Lo que ha ocurrido con Vidal es síntoma de la decadencia de nuestra sociedad. Por un lado, un deportista profesional que no comprende cabalmente la responsabilidad de su rol como actor público de una disciplina en que la ética debe estar por sobre el triunfo; un entrenador profesional que no es capaz de dimensionar los aspectos simbólicos que desempeña su función pública como líder que debe modelar el valor deportivo al carecer del rigor profesional dando permisos en medio de un compromiso de alto nivel competitivo a personas que ya han demostrado cierta displicencia por la causa deportiva, que además significa para la industria publicitaria y de turismo varios cientos de millones de dólares y por último, una muchedumbre enfervorizada y media inconsciente, que no sólo defiende lo indefendible, sino que yergue al jugador como un héroe nacional al que hay que defender, como víctima y como verdadero salvador de una guerra patriótica mayor como es un triunfo el próximo viernes ante Bolivia.
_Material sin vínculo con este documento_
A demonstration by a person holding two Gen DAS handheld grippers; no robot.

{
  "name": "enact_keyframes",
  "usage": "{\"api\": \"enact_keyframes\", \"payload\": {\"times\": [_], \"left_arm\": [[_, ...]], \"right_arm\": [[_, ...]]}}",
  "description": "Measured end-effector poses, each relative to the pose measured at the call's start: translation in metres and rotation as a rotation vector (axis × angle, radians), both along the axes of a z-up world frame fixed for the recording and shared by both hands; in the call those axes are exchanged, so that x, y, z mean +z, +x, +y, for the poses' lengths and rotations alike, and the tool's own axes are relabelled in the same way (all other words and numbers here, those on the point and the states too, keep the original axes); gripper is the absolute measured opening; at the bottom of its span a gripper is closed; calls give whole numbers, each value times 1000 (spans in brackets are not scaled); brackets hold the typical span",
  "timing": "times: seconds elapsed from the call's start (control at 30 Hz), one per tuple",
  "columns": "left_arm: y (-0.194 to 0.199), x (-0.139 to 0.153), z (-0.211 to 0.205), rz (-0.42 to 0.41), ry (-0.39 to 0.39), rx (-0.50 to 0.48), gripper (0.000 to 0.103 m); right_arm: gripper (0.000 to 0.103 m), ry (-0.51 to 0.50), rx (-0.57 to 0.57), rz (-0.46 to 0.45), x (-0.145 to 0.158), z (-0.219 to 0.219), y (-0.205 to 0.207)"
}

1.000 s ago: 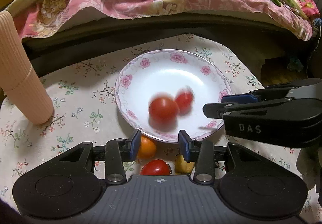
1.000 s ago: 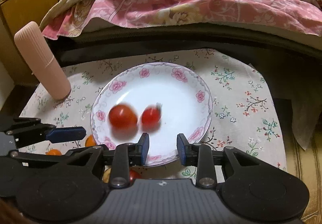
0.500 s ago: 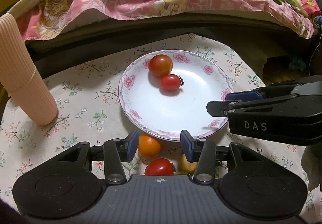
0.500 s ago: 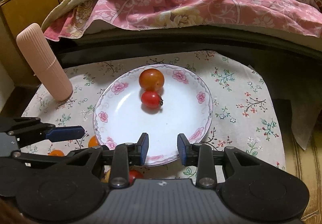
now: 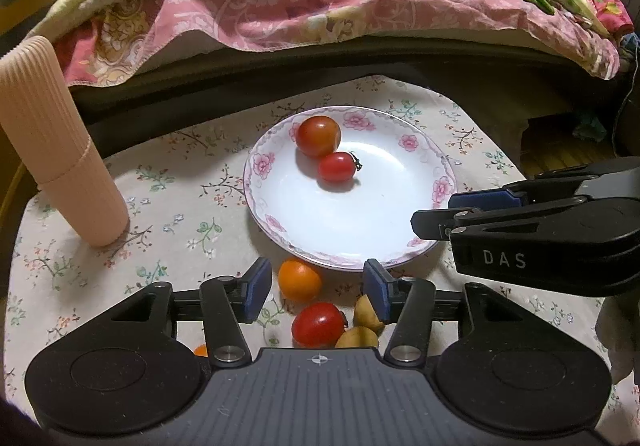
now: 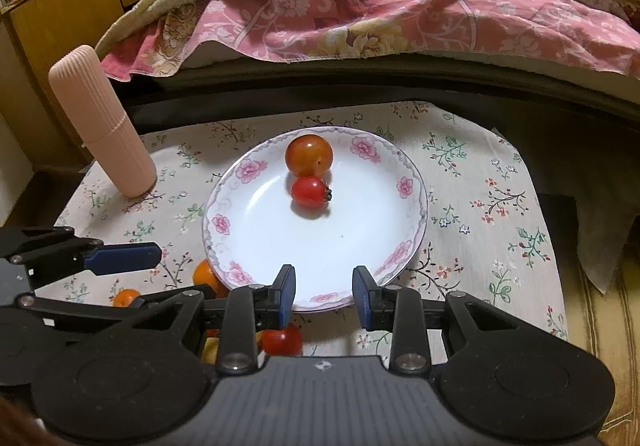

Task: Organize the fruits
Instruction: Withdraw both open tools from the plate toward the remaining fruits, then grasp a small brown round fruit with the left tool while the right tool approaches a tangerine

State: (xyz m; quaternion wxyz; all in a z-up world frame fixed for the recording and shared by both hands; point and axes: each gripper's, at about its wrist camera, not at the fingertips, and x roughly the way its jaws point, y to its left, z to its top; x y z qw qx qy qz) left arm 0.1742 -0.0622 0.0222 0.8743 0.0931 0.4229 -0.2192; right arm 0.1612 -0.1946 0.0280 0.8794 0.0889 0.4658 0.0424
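Orange fruit point(image 5: 299, 280) and red tomato point(image 5: 317, 324) lie between the left gripper point(image 5: 316, 290) fingers, spread and empty; right gripper point(image 6: 324, 296) likewise apart, over the plate point(image 6: 224, 224) rim.

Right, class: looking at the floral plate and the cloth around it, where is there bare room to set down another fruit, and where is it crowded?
Free: the plate's near and right side, below the two tomatoes, and the cloth right of the plate. Also between the ribbed pink cylinder and the plate. Crowded: the near rim, where the orange fruit, a red tomato and both open grippers sit.
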Motion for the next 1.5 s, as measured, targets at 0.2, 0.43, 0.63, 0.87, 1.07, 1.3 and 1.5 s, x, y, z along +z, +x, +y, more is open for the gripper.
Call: {"api": "enact_keyframes", "payload": {"times": [0.2, 0.43, 0.63, 0.87, 1.07, 1.3, 1.5], "left_arm": [[-8, 5, 5, -10, 0, 7, 60], [-17, 10, 9, -18, 0, 12, 60], [-25, 11, 11, -21, 3, 6, 61], [-31, 11, 17, -18, 10, 10, 61], [-37, 9, 25, -5, 18, 20, 63], [-53, 0, 40, 34, 39, 20, 64], [-67, -7, 53, 73, 49, 12, 65]], "right_arm": [[34, -1, 13, -10, 6, 6, -9], [34, 2, 14, -19, 11, 10, -17], [34, 5, 21, -22, 13, 15, -24], [34, 6, 28, -16, 13, 20, -32], [34, 1, 44, 12, 9, 26, -39], [34, 1, 92, 47, 2, 39, -51], [36, 9, 126, 73, -2, 52, -58]]}}
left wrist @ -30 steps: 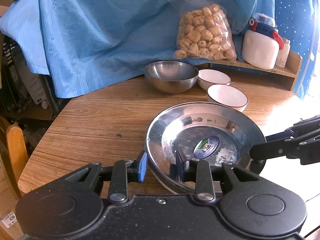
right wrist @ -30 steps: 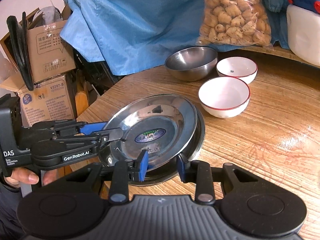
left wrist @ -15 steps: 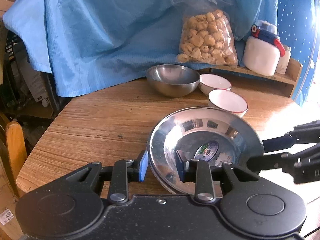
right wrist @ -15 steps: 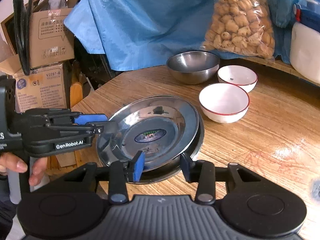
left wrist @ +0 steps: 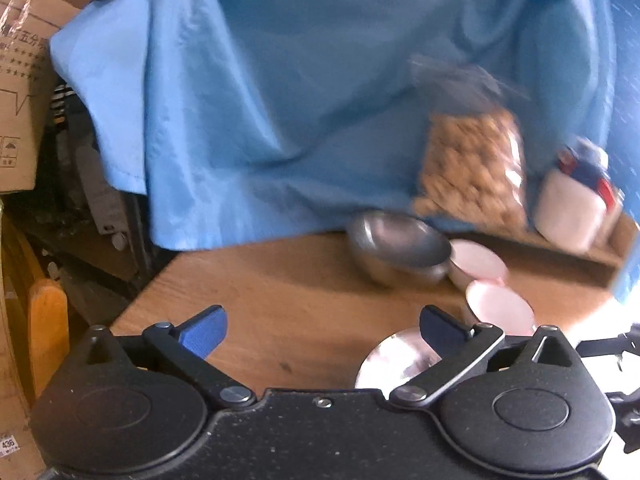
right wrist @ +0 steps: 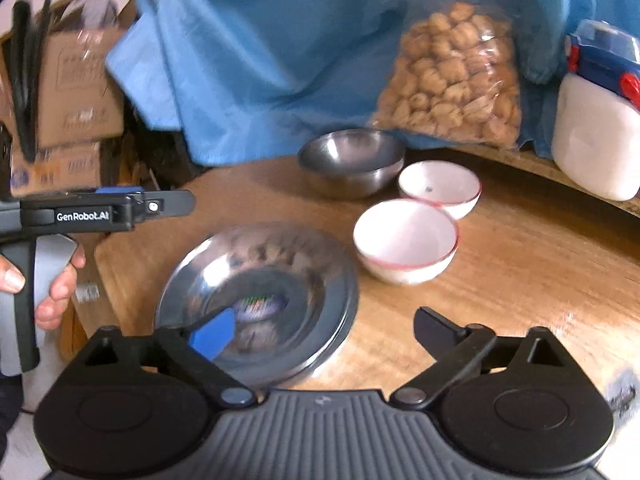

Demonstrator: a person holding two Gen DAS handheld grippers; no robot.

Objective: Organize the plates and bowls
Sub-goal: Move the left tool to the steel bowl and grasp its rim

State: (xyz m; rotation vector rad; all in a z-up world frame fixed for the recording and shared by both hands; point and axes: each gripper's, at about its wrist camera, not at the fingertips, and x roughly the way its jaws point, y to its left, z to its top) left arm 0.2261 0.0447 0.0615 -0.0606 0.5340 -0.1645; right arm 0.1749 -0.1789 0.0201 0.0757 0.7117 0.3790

Reflejo de esa histeria colectiva es la celebración en Plaza Baquedano la noche del pasado 11 de junio, donde la sana celebración de un triunfo insignificante se convierte inevitablemente en la fiesta de lo salvaje.
La victoria final, el triunfo a Bolivia, y luego a los que vengan (quizás valga la pena estudiar los aspectos telúricos de ese sentimiento) vale cualquier error, delito o desliz. Los medios han instalado a costa de nuestra mansa benevolencia que el triunfo futbolístico es lo supremo, el gol lo sublime, y que ello está por sobre cualquier disquisición valórica moralista. Ya no importa la ley penal ni la moral cuando los verdaderos y únicos responsables de sus actos merecen como ningún otro el perdón y la compasión de la masa enfervorizada y alienada de fútbol.
Lo de Sampaoli, Vidal y sus acérrimos hinchas es una vergüenza. La vergüenza de una sociedad decadente de confianzas y certezas.